═══ Given records

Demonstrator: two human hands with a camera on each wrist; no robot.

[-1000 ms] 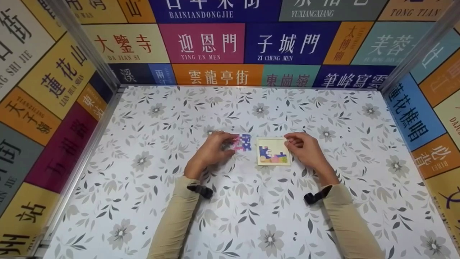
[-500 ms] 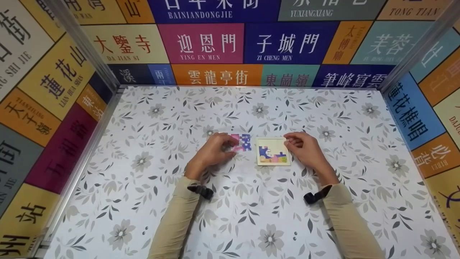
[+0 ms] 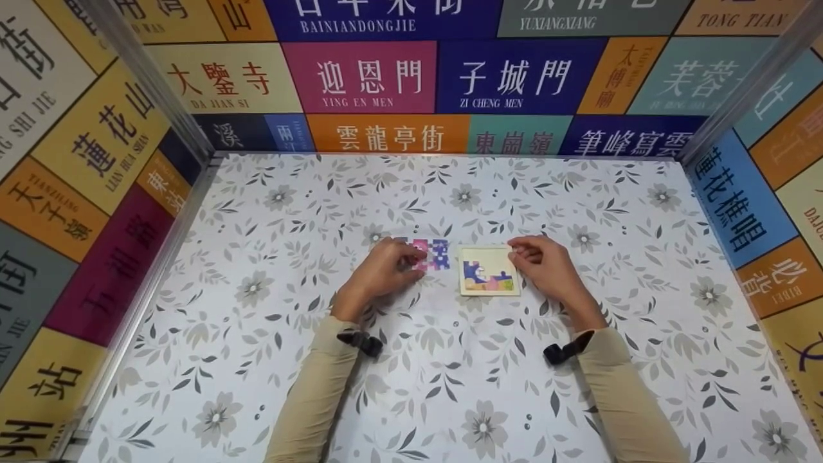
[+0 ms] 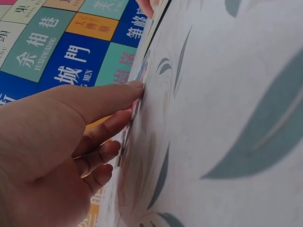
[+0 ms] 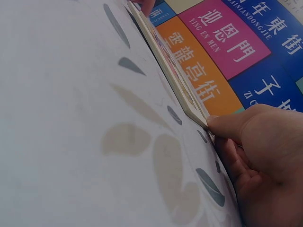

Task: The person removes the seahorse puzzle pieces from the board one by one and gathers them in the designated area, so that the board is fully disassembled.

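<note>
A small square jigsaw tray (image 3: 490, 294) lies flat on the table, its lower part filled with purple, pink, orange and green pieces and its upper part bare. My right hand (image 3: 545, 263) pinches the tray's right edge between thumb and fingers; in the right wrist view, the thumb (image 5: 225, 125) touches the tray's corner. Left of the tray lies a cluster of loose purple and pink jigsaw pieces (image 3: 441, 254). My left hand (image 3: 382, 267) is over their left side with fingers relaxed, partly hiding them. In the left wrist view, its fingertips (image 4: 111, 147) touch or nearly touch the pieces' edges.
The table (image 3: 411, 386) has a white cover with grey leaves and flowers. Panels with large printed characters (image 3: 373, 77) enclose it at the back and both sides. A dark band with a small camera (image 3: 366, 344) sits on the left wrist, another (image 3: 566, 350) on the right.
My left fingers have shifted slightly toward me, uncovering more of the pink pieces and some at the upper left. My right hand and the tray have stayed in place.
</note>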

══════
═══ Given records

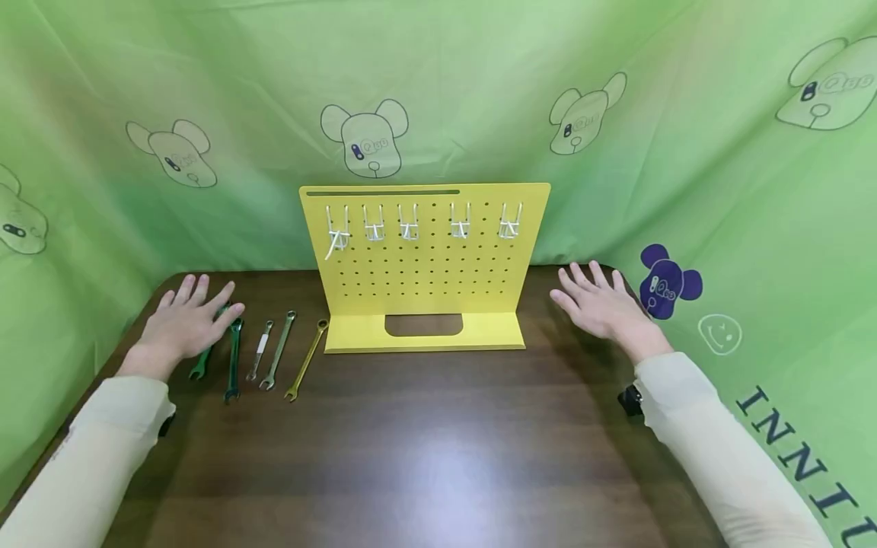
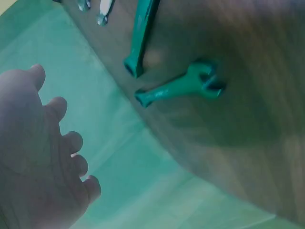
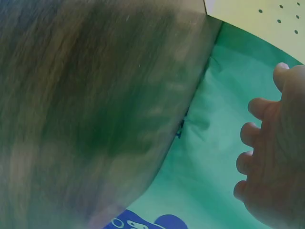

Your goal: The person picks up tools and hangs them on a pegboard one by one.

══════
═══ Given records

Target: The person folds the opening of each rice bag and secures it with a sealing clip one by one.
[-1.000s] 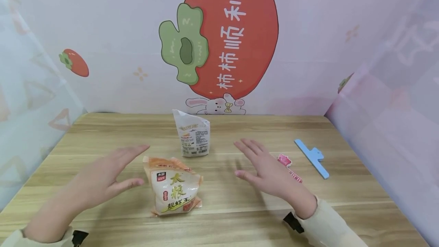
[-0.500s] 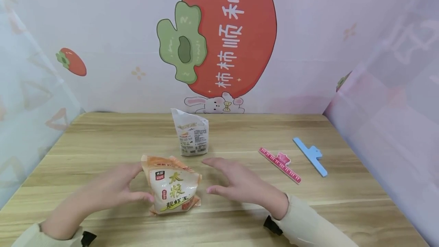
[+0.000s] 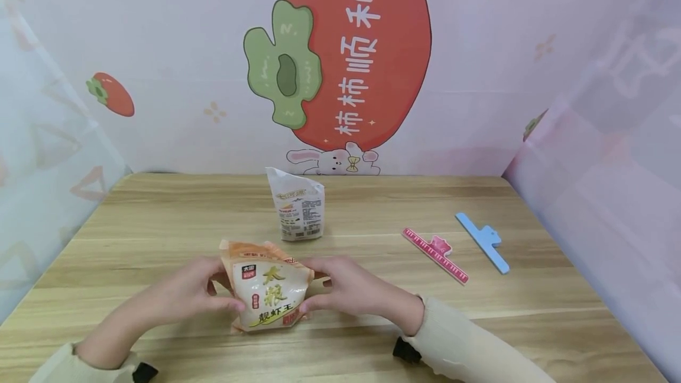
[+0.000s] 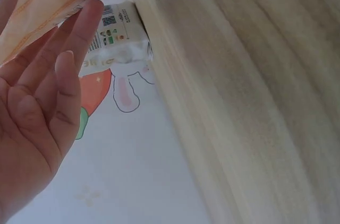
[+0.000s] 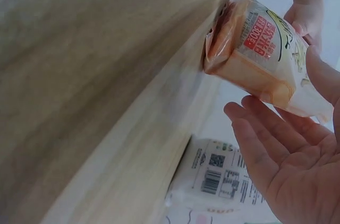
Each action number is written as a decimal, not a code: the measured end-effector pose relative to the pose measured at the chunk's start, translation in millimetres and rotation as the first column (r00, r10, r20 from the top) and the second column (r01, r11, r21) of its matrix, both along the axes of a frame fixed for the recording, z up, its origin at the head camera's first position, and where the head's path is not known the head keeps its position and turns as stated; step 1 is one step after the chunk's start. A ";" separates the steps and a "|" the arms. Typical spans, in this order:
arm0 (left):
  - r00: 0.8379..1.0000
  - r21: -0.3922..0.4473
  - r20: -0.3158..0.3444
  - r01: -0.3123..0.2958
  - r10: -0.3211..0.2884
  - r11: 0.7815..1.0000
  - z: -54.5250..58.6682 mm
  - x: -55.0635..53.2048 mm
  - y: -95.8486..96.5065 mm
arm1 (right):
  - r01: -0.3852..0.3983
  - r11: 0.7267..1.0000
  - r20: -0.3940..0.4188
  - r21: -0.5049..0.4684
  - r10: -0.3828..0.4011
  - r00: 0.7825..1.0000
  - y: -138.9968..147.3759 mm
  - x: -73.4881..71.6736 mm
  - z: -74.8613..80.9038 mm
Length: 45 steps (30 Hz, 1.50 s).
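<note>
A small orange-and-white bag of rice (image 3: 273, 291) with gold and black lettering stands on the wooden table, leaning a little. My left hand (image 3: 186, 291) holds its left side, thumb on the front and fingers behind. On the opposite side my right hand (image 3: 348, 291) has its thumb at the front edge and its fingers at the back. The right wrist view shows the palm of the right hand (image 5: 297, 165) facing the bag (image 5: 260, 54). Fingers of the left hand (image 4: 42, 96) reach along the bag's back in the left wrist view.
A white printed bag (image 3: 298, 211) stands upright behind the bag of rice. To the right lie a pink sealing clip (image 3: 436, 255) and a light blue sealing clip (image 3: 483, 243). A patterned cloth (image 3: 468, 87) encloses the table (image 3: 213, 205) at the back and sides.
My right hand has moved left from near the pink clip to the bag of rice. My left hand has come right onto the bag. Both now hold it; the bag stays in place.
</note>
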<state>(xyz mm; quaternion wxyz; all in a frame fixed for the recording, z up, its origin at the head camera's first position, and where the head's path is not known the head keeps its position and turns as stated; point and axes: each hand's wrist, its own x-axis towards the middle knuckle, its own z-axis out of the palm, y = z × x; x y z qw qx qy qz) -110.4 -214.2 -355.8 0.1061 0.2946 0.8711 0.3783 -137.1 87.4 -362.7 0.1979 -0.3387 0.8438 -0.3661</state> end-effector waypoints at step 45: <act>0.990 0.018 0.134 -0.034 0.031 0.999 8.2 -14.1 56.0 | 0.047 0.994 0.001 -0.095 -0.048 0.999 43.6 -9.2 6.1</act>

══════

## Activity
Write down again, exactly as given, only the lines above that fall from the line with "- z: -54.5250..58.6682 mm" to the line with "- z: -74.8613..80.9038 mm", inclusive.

## Solution
  - z: -54.5250..58.6682 mm
  - x: -55.0635..53.2048 mm
  - y: -95.8486..96.5065 mm
arm1 (right):
  - r01: -0.3852..0.3983
  - r11: 0.7267..1.0000
  - r20: -0.3940..0.4188
  - r21: -0.5049..0.4684
  - r10: -0.3828..0.4011
  - r00: 0.7825..1.0000
  - y: -138.9968..147.3759 mm
  - x: -73.4881..71.6736 mm
  - z: -74.8613..80.9038 mm

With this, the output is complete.